Avec la dépense d'état de préparation de ligne zéro d'environ $50 millions au groupe témoin, défendeurs en état de compensation n'étaient pas disposés à investir systématiquement plus de moyens dans la préparation aux catastrophes. Ceci pourrait signifier que la plupart des gens se rendent déjà compte de la capacité du gouvernement de compenser des catastrophes naturelles avec des options de relief, donné que l'exposé de cette information n'a exercé aucun effet sur leurs préférences de dépense, Bechtel a expliqué.

Une fois avisés au sujet de l'efficacité de la préparation aux catastrophes, cependant, les Américains ont changé leurs vues de police et ont alloué 10% plus de financement à l'investissement d'état de préparation avec le groupe témoin. Ce résultat, selon l'équipe de recherche, supporte l'idée que ne pas connaître les avantages économiques de l'état de préparation au-dessus de la police compensatoire pourrait aider à expliquer pourquoi des préférences personnelles d'exposition et de police de catastrophe ne sont pas systématiquement associées.

« Les coûts escarpés du sous-état de préparation ne sont pas seuls aux catastrophes naturelles, » Bechtel a dit. « La pandémie COVID-19 actuelle continue à expliquer l'effet dévastateur du sous-état de préparation en cas d'une crise de santé publique. »

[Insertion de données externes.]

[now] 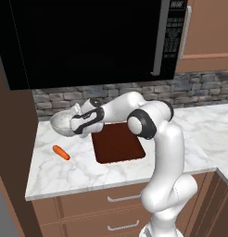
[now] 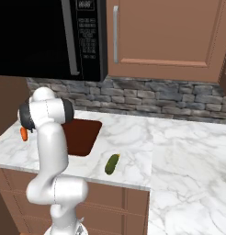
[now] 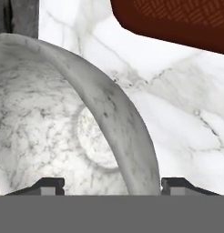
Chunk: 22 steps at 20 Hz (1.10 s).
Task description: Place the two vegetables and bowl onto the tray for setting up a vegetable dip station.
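The white-grey speckled bowl (image 1: pixel 61 123) stands on the marble counter at the back left, just left of the dark reddish-brown tray (image 1: pixel 118 144). My gripper (image 1: pixel 79 124) reaches in from the right and straddles the bowl's right rim. In the hand view the bowl (image 3: pixel 50 123) has its rim between the two fingertips (image 3: pixel 51 184), which stand wide apart with gaps on both sides, so the gripper (image 3: pixel 114 184) is open. The orange carrot (image 1: pixel 61 152) lies in front of the bowl. The green cucumber (image 2: pixel 112 164) lies right of the tray (image 2: pixel 83 136), near the counter's front edge.
A black microwave (image 1: pixel 88 37) hangs low over the bowl and tray. A stone backsplash (image 1: pixel 55 99) runs behind them, and a brown side wall (image 1: pixel 14 152) closes the counter's left end. Drawers (image 1: pixel 106 199) sit below the front edge.
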### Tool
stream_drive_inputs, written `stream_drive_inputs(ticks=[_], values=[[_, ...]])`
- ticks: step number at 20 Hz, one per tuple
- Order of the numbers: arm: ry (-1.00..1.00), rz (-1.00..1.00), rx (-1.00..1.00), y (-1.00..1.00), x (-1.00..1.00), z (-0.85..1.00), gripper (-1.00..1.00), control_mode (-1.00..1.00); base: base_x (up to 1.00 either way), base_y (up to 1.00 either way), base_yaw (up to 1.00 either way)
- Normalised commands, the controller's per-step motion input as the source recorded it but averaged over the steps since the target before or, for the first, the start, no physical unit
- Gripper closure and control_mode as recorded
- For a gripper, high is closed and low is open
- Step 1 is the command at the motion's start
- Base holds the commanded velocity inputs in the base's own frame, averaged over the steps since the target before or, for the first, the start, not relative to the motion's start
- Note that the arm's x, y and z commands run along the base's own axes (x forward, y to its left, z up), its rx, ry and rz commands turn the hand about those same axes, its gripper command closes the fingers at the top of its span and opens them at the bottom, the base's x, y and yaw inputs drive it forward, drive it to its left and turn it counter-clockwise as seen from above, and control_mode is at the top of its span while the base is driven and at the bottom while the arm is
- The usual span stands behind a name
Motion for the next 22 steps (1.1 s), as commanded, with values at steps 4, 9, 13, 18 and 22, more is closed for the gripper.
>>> stream_drive_inputs(ticks=[4, 9, 13, 18, 22], values=[[0.07, 0.0, 0.0, 0.03, -0.01, -0.08, 1.0, -1.0, 0.0, 0.0, 0.0], [0.13, 0.0, 0.0, 0.0, -0.07, -0.07, 1.0, -1.0, 0.0, 0.0, 0.0], [0.12, 0.0, 0.0, 0.0, -0.2, -0.03, 1.0, -1.0, 0.0, 0.0, 0.0], [0.01, 0.0, 0.0, 0.0, -0.26, 0.03, 1.0, -1.0, 0.0, 0.0, 0.0], [-0.06, -0.02, 0.0, 0.0, -0.33, 0.07, 1.0, -1.0, 0.0, 0.0, 0.0]])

Tandis que la pandémie venait comme surprise pour la plupart des gens, la maladie infectieuse et d'autres experts avaient averti pendant des années au sujet d'une manifestation imminente potentielle et notre incapacité de la traiter, Bechtel a dit. Dans son entretien populaire de 2015 TED, l'anciens Président et fondateur Bill Gates de Microsoft ont noté que les États-Unis sous-investissaient sérieusement et éventuel « pour ne pas préparer » pour la prochaine épidémie.

« Alors que les préoccupations des grilles ont pu ne pas avoir recueilli l'attention de public en 2015, elles ont certainement maintenant, » Bechtel a dit. « Plus de 600.000 morts plus tard, la rétrospection vers COVID-19 a commencé une poussée intense pour se préparer aux pandémies à l'avenir. Avec l'exposition à la pandémie est venu un flux de données au sujet de la façon dont une meilleure préparation pourrait avoir enrégistré des durées innombrables et avoir peut-être fini la manifestation COVID-19 dans son enfance. »

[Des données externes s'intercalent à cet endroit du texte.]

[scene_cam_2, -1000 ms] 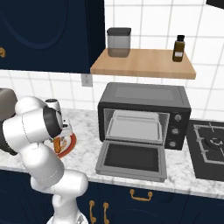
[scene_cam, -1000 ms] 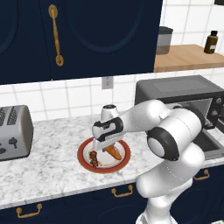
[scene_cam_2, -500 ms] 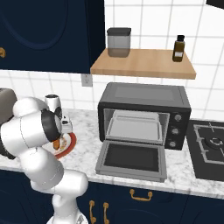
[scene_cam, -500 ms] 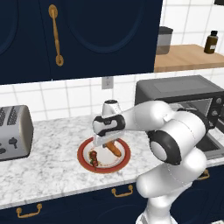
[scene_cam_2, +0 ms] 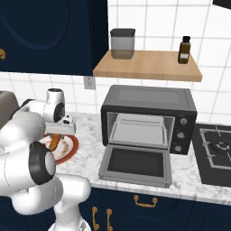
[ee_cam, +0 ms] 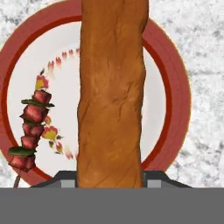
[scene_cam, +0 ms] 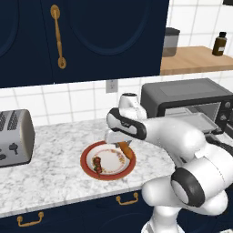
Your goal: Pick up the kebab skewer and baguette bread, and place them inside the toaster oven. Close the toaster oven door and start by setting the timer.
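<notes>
Gripper (scene_cam: 122, 144) clamped on the one baguette (ee_cam: 111, 92), over the one red-rimmed plate (scene_cam: 87, 165); one skewer (ee_cam: 29, 131) lies there, one toaster oven (scene_cam_2: 149, 115) door (scene_cam_2: 136, 164) down.

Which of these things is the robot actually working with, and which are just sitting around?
In use: baguette bread held in the gripper, kebab skewer, toaster oven, toaster oven door.

Sitting around: silver toaster, jar, brown bottle, stove burner.
</notes>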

Comme résultat, Bechtel a dit que le public se rend maintenant plus compte d'importance des mesures d'état de préparation et a manifesté un désir accru pour investir dans l'état de préparation universel à l'avenir. Ce soutien public récemment découvert d'état de préparation supporte Bechtel et les découvertes de Mannino, qui prouvent que quand les gens sont avisés au sujet des mesures économiques de l'investissement d'état de préparation, des préférences de police règlent en conséquence.

La « instruction du public au sujet de l'efficacité de la préparation aux catastrophes peut pour cette raison être la plupart de méthode efficace en recueillant son support et éventuel réduisant des pertes monétaires et humaines liées à la catastrophe à long terme, » les auteurs ont écrit.

Source:
Journal reference:

Bechtel1, M. M & Mannino, M (2021) Ready When the Big One Comes? Natural Disasters and Mass Support for Preparedness Investment. Political Behavior. doi.org/10.1007/s11109-021-09738-2.